As far as I can tell, all the factory bars are clocked the same. My 1.03 bars were different and need very little preload to set the low ride-height.They slide right in/out with no loosening of any components. Sometimes the epoxy paint on the hexes is lumpy and needs to be removed some;just the lumps.
Take one bar and lay it on a flat surface. If the hex flats on both ends lay flat to the surface, then there is no clocking.By itself, this means nothing.The clocking is there, to provide enough windup on softer bars. A bigger bar doesn't necessarily need it.You simply have to unbolt stuff until it slips in.
However, with a big fat bar, the clocking can be shallow, cuz the wind-up is not needed.
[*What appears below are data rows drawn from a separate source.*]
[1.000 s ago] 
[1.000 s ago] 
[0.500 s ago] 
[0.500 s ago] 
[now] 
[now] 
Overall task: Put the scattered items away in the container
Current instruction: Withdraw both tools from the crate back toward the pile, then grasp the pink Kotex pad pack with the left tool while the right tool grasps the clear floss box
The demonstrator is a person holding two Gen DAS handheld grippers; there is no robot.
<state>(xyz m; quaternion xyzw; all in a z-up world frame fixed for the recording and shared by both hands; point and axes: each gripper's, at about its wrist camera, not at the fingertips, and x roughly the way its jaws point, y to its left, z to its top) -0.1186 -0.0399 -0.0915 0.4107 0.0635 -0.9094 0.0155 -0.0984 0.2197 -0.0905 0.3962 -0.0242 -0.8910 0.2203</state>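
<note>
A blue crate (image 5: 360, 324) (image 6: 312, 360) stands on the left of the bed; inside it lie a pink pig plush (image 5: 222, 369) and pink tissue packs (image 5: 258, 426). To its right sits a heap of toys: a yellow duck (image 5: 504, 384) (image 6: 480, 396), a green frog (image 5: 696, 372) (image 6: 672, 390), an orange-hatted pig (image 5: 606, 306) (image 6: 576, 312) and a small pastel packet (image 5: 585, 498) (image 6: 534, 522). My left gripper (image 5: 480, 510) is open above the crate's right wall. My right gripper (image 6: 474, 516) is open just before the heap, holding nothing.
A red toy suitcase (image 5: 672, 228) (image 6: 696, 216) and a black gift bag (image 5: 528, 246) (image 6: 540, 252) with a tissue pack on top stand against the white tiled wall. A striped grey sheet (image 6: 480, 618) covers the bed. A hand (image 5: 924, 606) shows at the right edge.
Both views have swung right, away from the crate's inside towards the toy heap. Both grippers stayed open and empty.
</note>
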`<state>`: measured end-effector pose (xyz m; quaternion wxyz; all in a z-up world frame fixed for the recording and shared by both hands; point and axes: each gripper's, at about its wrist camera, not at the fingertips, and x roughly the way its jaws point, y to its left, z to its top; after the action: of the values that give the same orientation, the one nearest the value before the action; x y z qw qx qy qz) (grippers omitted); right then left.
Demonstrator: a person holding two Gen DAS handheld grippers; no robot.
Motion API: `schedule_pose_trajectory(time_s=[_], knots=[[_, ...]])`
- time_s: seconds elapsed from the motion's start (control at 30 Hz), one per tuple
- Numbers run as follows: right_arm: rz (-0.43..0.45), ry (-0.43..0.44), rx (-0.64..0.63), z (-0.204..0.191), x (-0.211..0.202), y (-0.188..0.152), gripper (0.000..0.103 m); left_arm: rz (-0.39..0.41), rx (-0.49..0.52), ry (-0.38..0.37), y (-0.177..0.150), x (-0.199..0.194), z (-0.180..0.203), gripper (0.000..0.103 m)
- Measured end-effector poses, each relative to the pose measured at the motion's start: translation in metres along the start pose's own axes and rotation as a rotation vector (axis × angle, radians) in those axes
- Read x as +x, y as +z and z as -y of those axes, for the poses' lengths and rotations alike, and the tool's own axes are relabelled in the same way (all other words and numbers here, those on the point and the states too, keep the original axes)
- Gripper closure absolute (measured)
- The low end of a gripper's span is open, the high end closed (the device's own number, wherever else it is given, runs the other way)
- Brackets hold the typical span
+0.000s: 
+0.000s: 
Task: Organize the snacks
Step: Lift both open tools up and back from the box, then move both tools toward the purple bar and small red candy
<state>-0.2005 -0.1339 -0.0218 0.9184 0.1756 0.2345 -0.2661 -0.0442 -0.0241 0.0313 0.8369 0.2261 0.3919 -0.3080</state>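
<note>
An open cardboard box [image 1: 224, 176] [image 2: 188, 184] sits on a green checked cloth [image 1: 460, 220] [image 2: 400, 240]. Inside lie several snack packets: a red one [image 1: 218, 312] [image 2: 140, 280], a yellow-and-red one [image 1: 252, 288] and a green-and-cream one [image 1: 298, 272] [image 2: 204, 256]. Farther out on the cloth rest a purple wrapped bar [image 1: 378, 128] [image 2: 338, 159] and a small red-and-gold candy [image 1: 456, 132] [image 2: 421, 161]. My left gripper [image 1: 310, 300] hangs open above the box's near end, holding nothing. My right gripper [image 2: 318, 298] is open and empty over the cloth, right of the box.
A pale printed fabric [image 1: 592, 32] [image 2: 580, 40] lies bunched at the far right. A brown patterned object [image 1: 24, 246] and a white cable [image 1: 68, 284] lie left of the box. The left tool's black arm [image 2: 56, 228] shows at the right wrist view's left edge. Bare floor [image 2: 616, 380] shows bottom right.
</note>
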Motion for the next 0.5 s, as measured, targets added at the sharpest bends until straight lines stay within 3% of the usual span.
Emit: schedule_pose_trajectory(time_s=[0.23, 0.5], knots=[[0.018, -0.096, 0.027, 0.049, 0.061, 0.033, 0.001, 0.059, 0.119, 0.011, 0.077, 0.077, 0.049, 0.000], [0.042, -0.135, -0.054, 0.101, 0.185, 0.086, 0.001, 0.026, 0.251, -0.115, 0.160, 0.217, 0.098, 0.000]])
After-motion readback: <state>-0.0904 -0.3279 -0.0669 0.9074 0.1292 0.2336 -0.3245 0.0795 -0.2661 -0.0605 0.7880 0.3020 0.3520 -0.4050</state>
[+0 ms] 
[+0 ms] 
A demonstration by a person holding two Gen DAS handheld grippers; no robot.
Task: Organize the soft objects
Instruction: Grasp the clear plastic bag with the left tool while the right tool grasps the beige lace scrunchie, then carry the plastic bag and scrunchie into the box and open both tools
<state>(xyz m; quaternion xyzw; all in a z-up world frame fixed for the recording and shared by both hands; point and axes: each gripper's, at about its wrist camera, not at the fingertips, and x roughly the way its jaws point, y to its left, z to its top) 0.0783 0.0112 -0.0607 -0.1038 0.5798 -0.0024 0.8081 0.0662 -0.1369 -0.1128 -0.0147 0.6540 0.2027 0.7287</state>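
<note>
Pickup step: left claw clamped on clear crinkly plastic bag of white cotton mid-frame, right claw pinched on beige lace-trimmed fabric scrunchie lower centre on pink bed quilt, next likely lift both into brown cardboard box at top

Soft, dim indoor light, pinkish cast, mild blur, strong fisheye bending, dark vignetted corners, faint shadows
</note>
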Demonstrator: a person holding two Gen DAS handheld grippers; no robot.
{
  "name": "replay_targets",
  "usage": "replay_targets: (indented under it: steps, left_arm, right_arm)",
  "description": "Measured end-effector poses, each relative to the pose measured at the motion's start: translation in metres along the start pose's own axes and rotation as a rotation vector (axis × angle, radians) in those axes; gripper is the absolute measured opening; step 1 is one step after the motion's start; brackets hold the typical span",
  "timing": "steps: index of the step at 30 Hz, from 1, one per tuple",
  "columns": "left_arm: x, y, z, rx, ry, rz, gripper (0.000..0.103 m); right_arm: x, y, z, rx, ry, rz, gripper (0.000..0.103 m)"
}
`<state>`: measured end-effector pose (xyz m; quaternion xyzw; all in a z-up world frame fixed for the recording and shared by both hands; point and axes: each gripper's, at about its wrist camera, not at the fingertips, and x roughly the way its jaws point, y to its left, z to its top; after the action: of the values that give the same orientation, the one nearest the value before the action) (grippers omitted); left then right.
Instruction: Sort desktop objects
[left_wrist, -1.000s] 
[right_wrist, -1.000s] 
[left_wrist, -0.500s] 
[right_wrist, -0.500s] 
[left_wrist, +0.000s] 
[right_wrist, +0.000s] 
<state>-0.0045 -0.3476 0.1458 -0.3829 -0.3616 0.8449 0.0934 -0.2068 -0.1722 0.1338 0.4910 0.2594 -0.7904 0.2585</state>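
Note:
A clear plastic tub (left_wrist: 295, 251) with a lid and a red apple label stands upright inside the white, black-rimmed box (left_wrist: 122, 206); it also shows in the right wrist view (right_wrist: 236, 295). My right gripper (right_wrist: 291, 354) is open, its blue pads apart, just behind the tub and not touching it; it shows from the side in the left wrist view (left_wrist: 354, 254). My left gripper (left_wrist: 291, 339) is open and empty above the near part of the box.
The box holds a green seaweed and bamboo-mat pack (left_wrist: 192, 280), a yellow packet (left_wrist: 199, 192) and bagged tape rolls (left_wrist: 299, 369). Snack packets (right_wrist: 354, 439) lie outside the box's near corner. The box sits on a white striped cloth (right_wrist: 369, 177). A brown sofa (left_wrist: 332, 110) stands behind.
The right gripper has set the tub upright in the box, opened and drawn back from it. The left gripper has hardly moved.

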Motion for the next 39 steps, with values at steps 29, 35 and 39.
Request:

Perhaps you are trying to force the arm too far down.Since the bar will start in the back hole before the front, it is just a matter of eyeballing the front socket, to see which way to go.If the LCA pivot pin is not centered in the bushing (making it junk), the bar will not want to enter the socket, cuz the sockets are then not on the same imaginary line.The same thing can happen if the front frame rails have gone soft, carrying the K into a different plane.Those two sockets have to be on the same imaginary line.
Sometimes if the LCA bushing is bad, one has to loosen the pin in the K to bump the socket back into alignment. But if the pin is not centered, it is best to replace the bushing, to restore the imaginary line. To assemble it otherwise is to put a little bend into the T-bar,which they don't like.
Grease those sockets up while you are in there. I use "waterproof" wheel bearing grease from a marine supplier.